--- START ---
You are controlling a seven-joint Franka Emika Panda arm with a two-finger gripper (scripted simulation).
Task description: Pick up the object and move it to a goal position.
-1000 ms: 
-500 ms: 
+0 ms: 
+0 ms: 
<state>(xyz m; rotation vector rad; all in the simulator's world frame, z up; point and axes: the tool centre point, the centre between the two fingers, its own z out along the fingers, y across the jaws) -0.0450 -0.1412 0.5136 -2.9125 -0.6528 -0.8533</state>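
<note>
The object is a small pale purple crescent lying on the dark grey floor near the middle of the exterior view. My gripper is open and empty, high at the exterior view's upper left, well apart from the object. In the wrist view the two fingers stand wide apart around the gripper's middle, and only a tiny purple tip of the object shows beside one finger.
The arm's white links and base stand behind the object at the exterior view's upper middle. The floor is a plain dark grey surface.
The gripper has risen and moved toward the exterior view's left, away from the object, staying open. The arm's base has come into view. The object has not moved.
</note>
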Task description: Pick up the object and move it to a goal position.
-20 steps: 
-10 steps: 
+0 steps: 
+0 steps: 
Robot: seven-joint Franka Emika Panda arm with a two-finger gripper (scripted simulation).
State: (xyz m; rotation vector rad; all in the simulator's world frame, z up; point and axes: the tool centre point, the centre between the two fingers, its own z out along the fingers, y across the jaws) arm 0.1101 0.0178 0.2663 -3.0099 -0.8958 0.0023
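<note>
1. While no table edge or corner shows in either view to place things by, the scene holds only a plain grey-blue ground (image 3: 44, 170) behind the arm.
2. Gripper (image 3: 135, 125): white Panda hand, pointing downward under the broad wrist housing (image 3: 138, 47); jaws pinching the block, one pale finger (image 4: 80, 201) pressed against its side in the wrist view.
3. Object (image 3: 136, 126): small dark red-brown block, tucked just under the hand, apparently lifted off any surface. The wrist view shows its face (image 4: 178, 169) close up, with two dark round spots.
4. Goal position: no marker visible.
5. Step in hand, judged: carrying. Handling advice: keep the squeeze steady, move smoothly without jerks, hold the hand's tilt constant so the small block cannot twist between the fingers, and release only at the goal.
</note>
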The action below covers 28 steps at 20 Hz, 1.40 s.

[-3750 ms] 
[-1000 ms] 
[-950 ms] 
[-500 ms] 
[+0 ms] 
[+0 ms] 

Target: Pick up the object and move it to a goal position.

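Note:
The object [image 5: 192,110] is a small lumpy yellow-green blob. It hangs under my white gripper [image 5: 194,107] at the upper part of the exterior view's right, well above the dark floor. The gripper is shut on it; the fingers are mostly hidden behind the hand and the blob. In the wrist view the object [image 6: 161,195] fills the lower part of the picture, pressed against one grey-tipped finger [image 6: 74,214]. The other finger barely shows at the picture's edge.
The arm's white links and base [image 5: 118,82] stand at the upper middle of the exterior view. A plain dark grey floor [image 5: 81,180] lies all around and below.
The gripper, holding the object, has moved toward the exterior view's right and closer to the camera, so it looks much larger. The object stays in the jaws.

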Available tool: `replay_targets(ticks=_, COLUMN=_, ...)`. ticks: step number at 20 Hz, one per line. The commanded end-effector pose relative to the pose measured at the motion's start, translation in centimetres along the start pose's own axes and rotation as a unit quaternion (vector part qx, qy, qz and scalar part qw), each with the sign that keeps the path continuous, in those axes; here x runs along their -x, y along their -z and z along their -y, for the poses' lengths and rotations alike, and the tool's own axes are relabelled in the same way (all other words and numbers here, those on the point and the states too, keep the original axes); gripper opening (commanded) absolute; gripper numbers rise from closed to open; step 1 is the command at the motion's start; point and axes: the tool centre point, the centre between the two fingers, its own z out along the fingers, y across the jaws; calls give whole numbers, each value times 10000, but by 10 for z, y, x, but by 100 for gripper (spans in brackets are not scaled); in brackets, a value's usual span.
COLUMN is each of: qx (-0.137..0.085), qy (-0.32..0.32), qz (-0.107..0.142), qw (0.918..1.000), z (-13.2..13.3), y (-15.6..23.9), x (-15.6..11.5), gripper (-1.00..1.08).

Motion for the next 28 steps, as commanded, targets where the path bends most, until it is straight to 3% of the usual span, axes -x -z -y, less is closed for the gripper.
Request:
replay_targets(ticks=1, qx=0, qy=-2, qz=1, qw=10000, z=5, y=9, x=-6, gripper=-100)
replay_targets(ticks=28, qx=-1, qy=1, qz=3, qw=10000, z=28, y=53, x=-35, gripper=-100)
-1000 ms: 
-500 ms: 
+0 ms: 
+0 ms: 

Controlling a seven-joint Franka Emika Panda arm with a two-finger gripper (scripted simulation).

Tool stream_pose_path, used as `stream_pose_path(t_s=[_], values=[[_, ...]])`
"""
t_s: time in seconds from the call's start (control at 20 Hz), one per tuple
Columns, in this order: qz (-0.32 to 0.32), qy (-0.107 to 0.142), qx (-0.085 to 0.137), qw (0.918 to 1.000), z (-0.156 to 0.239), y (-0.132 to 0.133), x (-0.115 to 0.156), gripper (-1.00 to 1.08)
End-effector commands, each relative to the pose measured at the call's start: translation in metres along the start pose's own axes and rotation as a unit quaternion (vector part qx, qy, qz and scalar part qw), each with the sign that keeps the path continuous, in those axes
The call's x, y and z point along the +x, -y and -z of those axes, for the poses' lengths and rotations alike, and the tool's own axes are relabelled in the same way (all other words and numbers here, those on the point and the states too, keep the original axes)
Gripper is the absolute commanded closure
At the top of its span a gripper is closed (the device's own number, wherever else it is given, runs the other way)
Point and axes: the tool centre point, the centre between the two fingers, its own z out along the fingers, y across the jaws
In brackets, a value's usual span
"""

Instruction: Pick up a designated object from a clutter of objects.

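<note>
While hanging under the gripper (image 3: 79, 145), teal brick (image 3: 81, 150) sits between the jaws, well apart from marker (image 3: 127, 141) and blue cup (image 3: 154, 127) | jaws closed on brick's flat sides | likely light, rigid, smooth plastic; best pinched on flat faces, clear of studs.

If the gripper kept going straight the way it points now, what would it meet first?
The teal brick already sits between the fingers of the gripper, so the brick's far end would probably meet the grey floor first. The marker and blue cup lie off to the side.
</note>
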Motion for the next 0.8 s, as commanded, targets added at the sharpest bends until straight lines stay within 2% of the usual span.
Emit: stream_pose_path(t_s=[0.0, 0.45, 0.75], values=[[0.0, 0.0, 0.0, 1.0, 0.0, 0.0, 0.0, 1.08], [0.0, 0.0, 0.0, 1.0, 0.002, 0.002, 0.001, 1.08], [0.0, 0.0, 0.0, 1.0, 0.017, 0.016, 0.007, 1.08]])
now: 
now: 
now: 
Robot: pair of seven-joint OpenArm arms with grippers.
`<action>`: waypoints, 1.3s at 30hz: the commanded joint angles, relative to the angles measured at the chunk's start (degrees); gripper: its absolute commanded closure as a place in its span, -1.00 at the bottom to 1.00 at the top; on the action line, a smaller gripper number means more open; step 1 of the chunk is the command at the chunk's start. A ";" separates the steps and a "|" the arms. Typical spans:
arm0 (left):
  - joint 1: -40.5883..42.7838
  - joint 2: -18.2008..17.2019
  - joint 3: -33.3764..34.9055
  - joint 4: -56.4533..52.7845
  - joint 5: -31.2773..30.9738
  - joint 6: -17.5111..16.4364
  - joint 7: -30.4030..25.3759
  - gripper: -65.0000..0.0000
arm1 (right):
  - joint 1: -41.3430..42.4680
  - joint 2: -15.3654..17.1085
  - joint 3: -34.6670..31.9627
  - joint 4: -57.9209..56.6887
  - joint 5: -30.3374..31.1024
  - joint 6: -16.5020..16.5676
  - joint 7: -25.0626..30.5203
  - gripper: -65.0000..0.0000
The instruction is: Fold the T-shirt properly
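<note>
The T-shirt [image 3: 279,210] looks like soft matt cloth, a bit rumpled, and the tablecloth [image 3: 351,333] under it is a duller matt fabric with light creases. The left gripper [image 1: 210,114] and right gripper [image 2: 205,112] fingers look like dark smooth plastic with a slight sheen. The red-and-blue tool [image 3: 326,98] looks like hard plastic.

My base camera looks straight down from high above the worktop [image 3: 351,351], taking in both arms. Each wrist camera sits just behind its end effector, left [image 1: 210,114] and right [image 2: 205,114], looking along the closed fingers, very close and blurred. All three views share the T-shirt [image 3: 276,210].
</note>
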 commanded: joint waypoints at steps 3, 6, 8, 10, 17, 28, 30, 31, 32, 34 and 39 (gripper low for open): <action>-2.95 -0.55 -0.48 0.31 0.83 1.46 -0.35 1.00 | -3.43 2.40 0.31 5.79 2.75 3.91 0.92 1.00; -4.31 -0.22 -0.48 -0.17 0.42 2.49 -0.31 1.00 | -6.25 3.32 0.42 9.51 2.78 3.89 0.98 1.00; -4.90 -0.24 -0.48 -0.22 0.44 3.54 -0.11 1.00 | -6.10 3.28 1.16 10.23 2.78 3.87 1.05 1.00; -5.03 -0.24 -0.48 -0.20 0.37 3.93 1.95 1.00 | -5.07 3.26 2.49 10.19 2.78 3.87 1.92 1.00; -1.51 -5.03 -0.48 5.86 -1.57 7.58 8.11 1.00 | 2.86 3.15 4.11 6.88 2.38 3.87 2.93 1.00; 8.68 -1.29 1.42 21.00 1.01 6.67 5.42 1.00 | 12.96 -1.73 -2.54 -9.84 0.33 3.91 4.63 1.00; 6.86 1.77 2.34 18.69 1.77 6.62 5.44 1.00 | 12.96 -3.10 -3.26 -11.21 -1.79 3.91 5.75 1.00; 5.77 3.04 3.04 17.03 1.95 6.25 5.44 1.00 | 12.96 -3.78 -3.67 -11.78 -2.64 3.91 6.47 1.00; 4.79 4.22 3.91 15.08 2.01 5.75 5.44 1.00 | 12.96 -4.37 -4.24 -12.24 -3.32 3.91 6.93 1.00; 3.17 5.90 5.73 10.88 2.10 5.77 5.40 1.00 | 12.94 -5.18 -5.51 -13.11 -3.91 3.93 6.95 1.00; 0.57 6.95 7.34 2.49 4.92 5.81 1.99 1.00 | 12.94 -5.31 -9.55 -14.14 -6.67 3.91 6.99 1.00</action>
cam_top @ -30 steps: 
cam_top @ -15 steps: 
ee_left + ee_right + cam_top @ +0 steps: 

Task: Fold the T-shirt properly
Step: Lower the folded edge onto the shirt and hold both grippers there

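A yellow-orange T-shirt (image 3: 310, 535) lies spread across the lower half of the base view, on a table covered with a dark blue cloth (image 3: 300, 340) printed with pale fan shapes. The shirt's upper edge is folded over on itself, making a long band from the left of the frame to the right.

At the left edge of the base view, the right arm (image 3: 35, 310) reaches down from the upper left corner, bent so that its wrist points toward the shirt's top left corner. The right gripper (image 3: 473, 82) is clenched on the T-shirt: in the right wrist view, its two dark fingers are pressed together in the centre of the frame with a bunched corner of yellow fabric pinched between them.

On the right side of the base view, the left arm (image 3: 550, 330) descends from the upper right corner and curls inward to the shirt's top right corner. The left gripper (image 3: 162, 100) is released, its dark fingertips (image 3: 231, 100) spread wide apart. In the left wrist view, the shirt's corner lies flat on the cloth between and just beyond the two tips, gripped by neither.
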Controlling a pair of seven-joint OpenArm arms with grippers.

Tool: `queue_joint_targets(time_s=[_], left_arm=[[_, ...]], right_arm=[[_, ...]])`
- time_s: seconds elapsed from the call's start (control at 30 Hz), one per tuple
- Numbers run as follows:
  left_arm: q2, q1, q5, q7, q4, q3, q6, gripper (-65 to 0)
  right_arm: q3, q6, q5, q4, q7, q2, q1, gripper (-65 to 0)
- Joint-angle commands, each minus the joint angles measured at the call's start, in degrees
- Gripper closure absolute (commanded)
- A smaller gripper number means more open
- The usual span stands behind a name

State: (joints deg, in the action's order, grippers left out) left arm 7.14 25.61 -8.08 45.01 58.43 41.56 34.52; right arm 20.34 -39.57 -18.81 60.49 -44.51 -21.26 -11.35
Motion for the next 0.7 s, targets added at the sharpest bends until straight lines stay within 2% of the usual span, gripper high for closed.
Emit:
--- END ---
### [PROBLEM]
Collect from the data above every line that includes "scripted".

### [SOLVED PROBLEM]
You are controlling a seven-joint Franka Emika Panda arm with a two-finger gripper (scripted simulation).
Robot: seven-joint Franka Emika Panda arm with a two-finger gripper (scripted simulation).
Controlling a seven-joint Franka Emika Panda arm with a two-finger gripper (scripted simulation).

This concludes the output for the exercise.